Daher suche ich nach einer anderen Software, die das Board (6 Mio. Einträge, 70.000 User) gut verwalten kann. Ein Import von BB2 ist ein Muss.

Was könnt ihr da empfehlen?

Danke

Tobi

----------

## trikolon

habe gute Erfahrungen mit "Unclassified Board" gemacht: http://newsboard.unclassified.de/

Ein import von wbb2 soll wohl möglich sein, habs aber selbst nie versucht.

Gruß

----------

## Knieper

http://download.simplemachines.org/?converters man muss sich dann natürlich mit SMF rumschlagen.

----------

## Finswimmer

 *trikolon wrote:*   

> habe gute Erfahrungen mit "Unclassified Board" gemacht: http://newsboard.unclassified.de/
> 
> Ein import von wbb2 soll wohl möglich sein, habs aber selbst nie versucht.
> 
> Gruß

 

Ich sehe leider nur einen Import von Burning Board 1.x.

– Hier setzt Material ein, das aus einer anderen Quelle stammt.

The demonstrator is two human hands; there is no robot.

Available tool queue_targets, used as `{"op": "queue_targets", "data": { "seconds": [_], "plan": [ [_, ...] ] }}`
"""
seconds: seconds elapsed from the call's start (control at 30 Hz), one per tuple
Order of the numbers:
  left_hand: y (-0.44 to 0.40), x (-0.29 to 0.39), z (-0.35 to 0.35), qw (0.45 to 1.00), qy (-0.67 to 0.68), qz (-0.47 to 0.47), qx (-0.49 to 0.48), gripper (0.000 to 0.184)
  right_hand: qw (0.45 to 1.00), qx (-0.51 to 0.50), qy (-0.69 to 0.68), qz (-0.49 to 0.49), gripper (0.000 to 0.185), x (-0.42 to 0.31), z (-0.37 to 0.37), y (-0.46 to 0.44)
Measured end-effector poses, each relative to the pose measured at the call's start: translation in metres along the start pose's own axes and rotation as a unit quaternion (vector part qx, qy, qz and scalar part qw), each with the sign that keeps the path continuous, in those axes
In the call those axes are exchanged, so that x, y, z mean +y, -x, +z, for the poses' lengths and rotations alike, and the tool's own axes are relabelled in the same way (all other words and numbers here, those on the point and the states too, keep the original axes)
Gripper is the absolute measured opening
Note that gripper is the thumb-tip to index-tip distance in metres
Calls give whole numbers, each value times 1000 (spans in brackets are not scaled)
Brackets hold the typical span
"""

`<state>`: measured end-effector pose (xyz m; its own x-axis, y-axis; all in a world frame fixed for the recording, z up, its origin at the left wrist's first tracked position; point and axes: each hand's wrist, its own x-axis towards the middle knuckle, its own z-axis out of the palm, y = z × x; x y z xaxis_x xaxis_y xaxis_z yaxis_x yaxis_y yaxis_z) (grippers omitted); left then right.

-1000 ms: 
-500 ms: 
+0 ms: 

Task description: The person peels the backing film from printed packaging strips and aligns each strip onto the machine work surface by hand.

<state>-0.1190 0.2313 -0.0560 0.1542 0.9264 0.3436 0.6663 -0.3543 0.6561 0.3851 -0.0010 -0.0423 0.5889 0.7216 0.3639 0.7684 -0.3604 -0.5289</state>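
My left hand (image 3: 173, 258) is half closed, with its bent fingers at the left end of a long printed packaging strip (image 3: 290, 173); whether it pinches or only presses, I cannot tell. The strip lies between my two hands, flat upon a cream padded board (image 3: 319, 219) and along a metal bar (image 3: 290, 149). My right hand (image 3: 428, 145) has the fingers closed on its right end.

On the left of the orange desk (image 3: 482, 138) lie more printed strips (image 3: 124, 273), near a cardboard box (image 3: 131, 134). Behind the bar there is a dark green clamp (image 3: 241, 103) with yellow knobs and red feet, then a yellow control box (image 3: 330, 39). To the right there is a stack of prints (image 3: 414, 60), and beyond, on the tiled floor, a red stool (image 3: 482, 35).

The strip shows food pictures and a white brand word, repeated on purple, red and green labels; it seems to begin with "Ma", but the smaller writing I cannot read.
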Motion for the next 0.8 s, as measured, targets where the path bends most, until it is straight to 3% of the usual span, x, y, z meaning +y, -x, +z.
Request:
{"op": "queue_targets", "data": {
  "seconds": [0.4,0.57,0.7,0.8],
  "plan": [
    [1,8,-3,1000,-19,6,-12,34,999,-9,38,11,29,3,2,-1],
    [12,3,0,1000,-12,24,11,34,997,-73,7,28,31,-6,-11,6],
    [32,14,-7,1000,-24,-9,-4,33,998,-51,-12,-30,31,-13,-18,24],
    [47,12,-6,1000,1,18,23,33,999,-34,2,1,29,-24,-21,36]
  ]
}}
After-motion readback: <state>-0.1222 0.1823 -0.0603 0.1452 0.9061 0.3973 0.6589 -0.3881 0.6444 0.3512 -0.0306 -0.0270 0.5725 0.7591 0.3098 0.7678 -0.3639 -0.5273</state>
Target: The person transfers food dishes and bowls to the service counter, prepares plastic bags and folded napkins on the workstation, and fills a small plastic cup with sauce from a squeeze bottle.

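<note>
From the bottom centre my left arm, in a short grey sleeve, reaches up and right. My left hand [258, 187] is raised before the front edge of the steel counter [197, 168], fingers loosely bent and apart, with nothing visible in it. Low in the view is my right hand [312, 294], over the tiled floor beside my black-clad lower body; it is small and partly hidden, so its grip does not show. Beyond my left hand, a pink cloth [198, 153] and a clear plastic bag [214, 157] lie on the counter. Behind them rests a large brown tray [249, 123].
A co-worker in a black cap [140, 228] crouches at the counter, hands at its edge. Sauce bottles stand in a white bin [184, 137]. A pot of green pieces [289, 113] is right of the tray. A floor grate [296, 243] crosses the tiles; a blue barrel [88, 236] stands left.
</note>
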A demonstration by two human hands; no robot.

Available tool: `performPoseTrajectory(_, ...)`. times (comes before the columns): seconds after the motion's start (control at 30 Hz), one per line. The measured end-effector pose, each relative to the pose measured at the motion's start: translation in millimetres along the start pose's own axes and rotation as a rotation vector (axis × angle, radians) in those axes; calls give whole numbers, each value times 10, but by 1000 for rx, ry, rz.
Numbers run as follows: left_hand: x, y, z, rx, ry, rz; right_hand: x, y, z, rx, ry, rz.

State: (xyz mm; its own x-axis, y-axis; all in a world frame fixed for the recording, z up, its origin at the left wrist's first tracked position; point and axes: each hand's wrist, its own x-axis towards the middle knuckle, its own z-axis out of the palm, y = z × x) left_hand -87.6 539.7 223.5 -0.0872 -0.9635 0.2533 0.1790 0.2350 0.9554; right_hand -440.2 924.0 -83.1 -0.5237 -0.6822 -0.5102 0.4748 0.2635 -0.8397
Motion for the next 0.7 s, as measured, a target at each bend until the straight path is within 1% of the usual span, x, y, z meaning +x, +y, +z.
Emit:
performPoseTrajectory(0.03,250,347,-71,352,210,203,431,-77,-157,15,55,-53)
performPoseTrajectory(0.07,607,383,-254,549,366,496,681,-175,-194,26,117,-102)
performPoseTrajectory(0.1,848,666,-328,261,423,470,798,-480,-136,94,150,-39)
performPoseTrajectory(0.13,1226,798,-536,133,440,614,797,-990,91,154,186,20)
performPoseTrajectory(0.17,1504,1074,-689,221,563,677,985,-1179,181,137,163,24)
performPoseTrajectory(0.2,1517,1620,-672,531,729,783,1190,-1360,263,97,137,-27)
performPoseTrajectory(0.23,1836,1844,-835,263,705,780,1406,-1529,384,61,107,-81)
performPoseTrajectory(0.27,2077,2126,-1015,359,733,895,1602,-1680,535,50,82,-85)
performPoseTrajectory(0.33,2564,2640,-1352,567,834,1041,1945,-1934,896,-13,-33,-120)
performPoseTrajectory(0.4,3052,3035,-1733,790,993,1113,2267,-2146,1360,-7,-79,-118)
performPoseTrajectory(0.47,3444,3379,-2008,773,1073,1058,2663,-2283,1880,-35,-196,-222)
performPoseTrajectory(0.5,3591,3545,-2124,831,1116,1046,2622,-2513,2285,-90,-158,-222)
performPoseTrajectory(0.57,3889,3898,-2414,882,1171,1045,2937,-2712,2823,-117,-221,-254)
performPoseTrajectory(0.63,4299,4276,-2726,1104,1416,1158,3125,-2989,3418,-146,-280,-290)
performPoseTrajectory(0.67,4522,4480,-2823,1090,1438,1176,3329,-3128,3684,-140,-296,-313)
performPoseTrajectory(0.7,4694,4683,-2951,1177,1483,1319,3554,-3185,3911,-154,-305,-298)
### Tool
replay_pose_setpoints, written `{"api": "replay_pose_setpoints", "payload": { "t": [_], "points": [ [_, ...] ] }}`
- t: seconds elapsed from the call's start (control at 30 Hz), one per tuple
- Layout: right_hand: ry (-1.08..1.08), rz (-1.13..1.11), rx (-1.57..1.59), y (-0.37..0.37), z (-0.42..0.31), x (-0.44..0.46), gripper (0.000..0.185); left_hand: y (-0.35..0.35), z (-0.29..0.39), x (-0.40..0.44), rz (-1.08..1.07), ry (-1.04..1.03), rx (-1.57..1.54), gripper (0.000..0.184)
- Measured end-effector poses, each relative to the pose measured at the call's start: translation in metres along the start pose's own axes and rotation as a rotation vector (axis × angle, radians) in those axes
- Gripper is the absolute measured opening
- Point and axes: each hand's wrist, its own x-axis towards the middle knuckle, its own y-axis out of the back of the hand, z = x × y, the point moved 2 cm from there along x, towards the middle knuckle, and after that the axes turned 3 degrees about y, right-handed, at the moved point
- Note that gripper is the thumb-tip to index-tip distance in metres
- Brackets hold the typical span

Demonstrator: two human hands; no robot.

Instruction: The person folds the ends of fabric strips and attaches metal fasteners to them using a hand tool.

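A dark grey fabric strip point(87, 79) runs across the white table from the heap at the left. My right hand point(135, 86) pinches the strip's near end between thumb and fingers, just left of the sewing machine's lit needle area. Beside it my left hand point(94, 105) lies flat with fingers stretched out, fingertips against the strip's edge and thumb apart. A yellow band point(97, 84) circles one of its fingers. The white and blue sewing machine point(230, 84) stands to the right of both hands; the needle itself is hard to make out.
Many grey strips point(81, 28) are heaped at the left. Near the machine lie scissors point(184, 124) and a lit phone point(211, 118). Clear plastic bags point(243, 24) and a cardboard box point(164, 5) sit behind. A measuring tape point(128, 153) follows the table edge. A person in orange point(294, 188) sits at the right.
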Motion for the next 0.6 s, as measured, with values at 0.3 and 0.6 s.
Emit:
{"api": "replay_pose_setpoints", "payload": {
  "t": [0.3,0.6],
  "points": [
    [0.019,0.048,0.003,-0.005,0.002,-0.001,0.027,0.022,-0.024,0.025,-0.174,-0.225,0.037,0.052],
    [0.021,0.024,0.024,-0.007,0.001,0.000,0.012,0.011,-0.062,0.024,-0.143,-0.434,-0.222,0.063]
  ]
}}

Hast du dazu einen Link?

SMF habe ich schon getestet und da geht der Import leider nicht :/

Tobi

----------

## trikolon

hmm tatsächlich. habe bei näheren suchen auch nur wbb1 import gefunden. schreib doch einfach dort mal ins forum, evtl hat das ja schon mal jemand gemacht.

gruß

----------